Work out how many lines below hold the string "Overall" and state only that figure.
:::::
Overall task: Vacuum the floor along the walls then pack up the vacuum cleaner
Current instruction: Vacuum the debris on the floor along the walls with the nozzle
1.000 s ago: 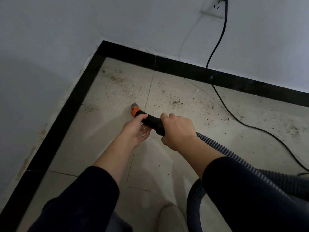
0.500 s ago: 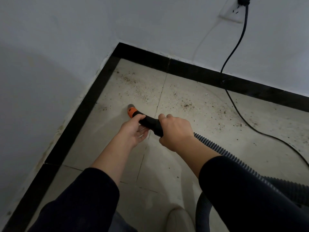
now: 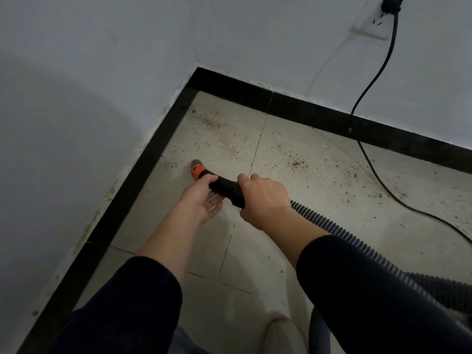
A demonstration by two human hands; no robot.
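Note:
A black vacuum nozzle with an orange tip points down at the pale tiled floor, close to the black skirting of the left wall. My left hand grips the nozzle from below, just behind the orange tip. My right hand grips its rear end, where the ribbed grey hose joins. The hose runs back to the lower right and loops behind my right sleeve. Brown crumbs are scattered on the tiles toward the corner.
Two white walls meet at a corner with black skirting. A black power cord hangs from a wall socket at the top right and trails over the floor to the right edge. A light shoe shows at the bottom.
The view has shifted, so the corner and socket sit further right and lower. The nozzle tip has edged closer to the left wall's skirting; both hands keep their grip.

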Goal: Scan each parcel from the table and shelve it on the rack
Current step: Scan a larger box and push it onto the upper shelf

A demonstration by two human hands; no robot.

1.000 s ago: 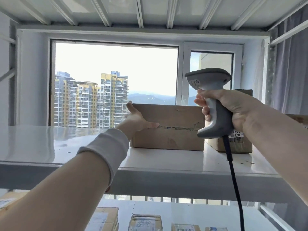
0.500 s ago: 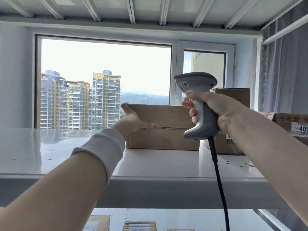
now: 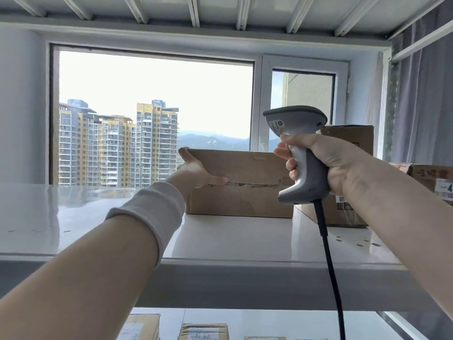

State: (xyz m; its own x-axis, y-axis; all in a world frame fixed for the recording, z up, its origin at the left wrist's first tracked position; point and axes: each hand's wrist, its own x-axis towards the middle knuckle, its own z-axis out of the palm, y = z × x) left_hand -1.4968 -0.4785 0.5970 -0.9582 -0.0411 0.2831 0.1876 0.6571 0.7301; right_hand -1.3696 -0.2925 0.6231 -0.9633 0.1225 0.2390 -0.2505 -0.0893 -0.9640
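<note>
Window (image 3: 157,99) noted behind a white metal rack, with tower blocks and hills seen through the glass. A grey curtain (image 3: 421,106) is hung at the far right. The ribbed underside of a higher shelf (image 3: 220,11) is seen overhead.

Upper shelf (image 3: 73,217): glossy white.

Parcel (image 3: 245,168): a brown cardboard box, laid flat on the upper shelf towards the back, with its long side turned to the camera and a torn tape seam along the front.

Left hand (image 3: 196,173): the parcel is grasped at its left end. The thumb is laid along the front face at the seam and the fingers are wrapped round the end, with one fingertip seen at the top corner. From this hand the parcel runs rightward. A white sleeve (image 3: 152,212) is worn at the wrist.

Right hand (image 3: 328,160): clenched round the handle of a grey scanner (image 3: 295,122), which is held up in front of the parcel's right end, so that end is hidden. The scanner's head is seen above the fist. A black cable (image 3: 328,266) is hung from the handle below the hand, past the shelf edge.

A taller box (image 3: 353,141) is partly hidden behind the right hand, just beside the parcel; whether they touch cannot be told. A labelled box (image 3: 431,177) is seen right of the right forearm. Below both arms, small parcels (image 3: 203,331) are laid on a lower shelf.
</note>
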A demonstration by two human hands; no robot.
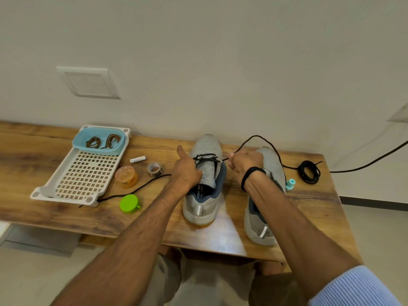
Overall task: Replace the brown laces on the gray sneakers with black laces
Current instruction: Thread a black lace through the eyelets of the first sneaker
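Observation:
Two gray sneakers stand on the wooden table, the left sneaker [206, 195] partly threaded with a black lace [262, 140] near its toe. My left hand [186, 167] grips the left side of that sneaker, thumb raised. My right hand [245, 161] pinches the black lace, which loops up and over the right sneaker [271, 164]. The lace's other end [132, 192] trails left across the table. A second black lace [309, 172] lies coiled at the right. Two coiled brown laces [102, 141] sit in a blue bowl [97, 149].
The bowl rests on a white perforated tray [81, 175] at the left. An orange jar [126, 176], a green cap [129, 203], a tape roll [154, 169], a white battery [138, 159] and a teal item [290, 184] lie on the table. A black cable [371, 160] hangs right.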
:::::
Answer to the exercise:
2